→ **REQUIRED ACTION**
The complete listing should be transcribed precisely.

** Opening STORED DATA block **

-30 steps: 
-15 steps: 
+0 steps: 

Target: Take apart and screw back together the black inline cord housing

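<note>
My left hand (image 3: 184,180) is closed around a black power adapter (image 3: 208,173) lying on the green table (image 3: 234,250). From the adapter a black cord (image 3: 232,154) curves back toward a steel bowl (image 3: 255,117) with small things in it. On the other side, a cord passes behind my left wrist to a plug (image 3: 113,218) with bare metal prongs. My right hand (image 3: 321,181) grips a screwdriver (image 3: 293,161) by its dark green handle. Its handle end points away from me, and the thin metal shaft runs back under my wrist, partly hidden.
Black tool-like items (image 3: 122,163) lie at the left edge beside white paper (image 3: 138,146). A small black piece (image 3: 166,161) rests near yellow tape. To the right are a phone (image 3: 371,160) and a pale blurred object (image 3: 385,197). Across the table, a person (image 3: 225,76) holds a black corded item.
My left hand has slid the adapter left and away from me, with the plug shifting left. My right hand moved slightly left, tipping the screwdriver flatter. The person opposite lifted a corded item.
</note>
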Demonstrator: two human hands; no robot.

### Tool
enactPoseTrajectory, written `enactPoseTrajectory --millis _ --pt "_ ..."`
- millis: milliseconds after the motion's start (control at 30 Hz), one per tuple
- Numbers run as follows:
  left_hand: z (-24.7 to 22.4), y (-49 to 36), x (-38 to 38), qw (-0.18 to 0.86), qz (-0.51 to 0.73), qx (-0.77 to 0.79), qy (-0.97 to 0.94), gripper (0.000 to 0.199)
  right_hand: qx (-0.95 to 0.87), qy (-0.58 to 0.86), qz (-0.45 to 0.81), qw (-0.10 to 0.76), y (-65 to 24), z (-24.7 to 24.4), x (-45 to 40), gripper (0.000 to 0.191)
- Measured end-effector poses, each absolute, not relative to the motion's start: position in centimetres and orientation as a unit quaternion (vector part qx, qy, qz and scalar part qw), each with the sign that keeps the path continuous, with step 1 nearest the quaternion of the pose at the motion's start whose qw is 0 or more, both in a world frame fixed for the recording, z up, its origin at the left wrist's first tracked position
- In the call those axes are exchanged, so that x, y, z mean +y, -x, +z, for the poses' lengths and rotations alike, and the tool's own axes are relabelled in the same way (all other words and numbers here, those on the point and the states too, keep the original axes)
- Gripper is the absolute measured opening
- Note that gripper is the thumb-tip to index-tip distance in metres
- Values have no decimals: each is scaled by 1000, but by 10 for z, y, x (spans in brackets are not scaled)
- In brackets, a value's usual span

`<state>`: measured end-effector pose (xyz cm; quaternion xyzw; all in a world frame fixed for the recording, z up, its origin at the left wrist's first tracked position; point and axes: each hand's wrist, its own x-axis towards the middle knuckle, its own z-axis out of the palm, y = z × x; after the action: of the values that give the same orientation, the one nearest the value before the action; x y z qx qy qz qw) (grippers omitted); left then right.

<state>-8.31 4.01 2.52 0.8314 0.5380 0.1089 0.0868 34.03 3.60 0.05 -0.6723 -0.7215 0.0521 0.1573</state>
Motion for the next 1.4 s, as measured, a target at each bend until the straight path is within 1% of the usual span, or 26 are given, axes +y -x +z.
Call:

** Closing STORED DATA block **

→ **FINISHED TASK**
-30 steps: 
-15 steps: 
+0 steps: 

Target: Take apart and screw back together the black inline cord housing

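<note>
My left hand (image 3: 184,180) is closed around a black power adapter (image 3: 208,173) lying on the green table (image 3: 234,250). From the adapter a black cord (image 3: 232,154) curves back toward a steel bowl (image 3: 255,117) with small things in it. On the other side, a cord passes behind my left wrist to a plug (image 3: 113,218) with bare metal prongs. My right hand (image 3: 321,181) grips a screwdriver (image 3: 293,161) by its dark green handle. Its handle end points away from me, and the thin metal shaft runs back under my wrist, partly hidden.
Black tool-like items (image 3: 122,163) lie at the left edge beside white paper (image 3: 138,146). A small black piece (image 3: 166,161) rests near yellow tape. To the right are a phone (image 3: 371,160) and a pale blurred object (image 3: 385,197). Across the table, a person (image 3: 225,76) holds a black corded item.
My left hand has slid the adapter left and away from me, with the plug shifting left. My right hand moved slightly left, tipping the screwdriver flatter. The person opposite lifted a corded item.
</note>
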Demonstrator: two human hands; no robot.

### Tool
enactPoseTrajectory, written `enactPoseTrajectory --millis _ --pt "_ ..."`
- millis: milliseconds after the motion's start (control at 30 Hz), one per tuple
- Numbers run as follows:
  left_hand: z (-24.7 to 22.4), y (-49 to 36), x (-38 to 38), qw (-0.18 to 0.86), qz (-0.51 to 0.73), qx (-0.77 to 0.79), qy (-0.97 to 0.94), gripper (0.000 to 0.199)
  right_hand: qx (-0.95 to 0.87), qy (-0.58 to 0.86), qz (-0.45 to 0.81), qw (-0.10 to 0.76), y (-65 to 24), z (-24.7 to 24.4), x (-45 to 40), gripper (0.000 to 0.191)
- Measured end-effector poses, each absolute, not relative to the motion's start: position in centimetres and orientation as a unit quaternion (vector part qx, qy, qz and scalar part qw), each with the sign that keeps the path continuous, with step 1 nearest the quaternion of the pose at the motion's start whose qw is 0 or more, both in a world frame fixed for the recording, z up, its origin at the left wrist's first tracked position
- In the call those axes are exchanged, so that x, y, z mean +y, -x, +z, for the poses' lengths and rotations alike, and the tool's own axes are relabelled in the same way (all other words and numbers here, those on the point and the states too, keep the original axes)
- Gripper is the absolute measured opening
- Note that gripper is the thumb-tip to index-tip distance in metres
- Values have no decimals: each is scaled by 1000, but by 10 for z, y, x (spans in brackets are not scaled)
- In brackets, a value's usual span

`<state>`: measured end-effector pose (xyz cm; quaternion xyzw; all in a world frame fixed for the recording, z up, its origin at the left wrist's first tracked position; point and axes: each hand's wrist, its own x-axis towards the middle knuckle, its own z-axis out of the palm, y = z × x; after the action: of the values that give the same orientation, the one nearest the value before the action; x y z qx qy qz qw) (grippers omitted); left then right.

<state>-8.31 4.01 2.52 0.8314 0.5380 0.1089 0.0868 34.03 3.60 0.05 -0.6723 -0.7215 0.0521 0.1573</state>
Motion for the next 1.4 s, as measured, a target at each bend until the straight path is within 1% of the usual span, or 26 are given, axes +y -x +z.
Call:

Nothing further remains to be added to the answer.